No, I get that, it's the applicability of that knowledge beyond their tiny sphere of influence that makes the logic completely flawed. And there's more to human behavior than business (although not for many small business owners).

bankruptcylawyer's picture

he's trying to say jim chanos is smarter shorting china or other brics in a strategic manner than the  mohammed el arian, oh i'm sorry bill gross, is shorting treasuries. 


and.........i think he was right. 


he's talking about shorting bonds when he says countries ....NOT .....equities per se. dummy. 


and he's been right. because developing countries alrready printed their way into this mess and are now paying for it ( russia, argentina, mexico---yes they ALL had inflation crisis in the past 10 years)----brazil might be different, but the phd countries of the u.s. and germany ---their yields have only gone down. 

and i think he's correct in saying they will continue to print ( yields go down ) their debt (treasuries) into becoming equities ( cash money supply yielding zero perpetually)
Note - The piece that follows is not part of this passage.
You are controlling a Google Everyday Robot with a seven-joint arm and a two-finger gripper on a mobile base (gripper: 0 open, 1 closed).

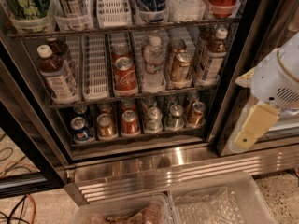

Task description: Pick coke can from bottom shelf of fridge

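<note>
pepsi can [81,129] — water bottle [153,65] — clear bin [212,181]

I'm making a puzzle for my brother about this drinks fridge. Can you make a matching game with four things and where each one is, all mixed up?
Things
1. coke can
2. blue Pepsi can
3. water bottle
4. gripper

Places
A. outside the fridge, on the right, in front of the door frame
B. far left of the front row on the bottom shelf
C. on the rack above the bottom shelf, near the middle
D. third from the left in the bottom shelf's front row

Pairs: 1-D, 2-B, 3-C, 4-A
</note>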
( bonds yielding zero percent indefinitley are dollars---and if you think of the money supply as the main asset of the central bank, then cash is the equity side of the asset and bonds the debt side. , of course precious meetals would be the negative interest side of the asset  unless you could figure out a way to make the metals pay you interest (enough to cover cost of warehousing plus  interest profit--- by lending them out multiple times to CME primary dealer warehouses that will then financialize them in a paper confetti market 99% never delivered ( futures.) ---- ) . 

1984's picture

>"But you shouldn't short a country that has more PHds working in its federal government, particularly the finance dept, than most of the world combine."

>>No, that's exactly the thing you want to short the hell out of.  It is the country that is run by people who had to run a small business that you DO NOT want to short.  An elusive entity these days unfortunately.


Bbbbzzzzz!  All wrong.


But you shouldn't short a country that has more PEOPLE working in its government, particularly the finance dept, than most of the world combined.


There.  Fixed it for you.

chindit13's picture

Don't confuse PhDs with Nobel Prize winners.  It's an easy mistake to make.  The first are merely conventional weapons, though if attacking en masse, can do a good deal of damage.  The second, though limited to a yearly production of two or three, are truly weapons of mass destruction.

LTCM had both.  They were simply too much to overcome, even for a tough guy raised on the south side of Chicago like John Meriwether.

Crisismode's picture

Having a PHd. is simply a matter of proving what a fool you were with the years at your disposal.


You WASTED them.

Not For Reuse's picture

don't have one myself, but sorry to hear you equate intensive study with wasted time. I know it must be shocking to realize that some people care more about learning than they do about making money

ManufacturedOpinion's picture

Learning WHAT ???

How to spout keynesian poopoo drivel out of your mouth ??

Seems like a COMPLETE waste of time to me.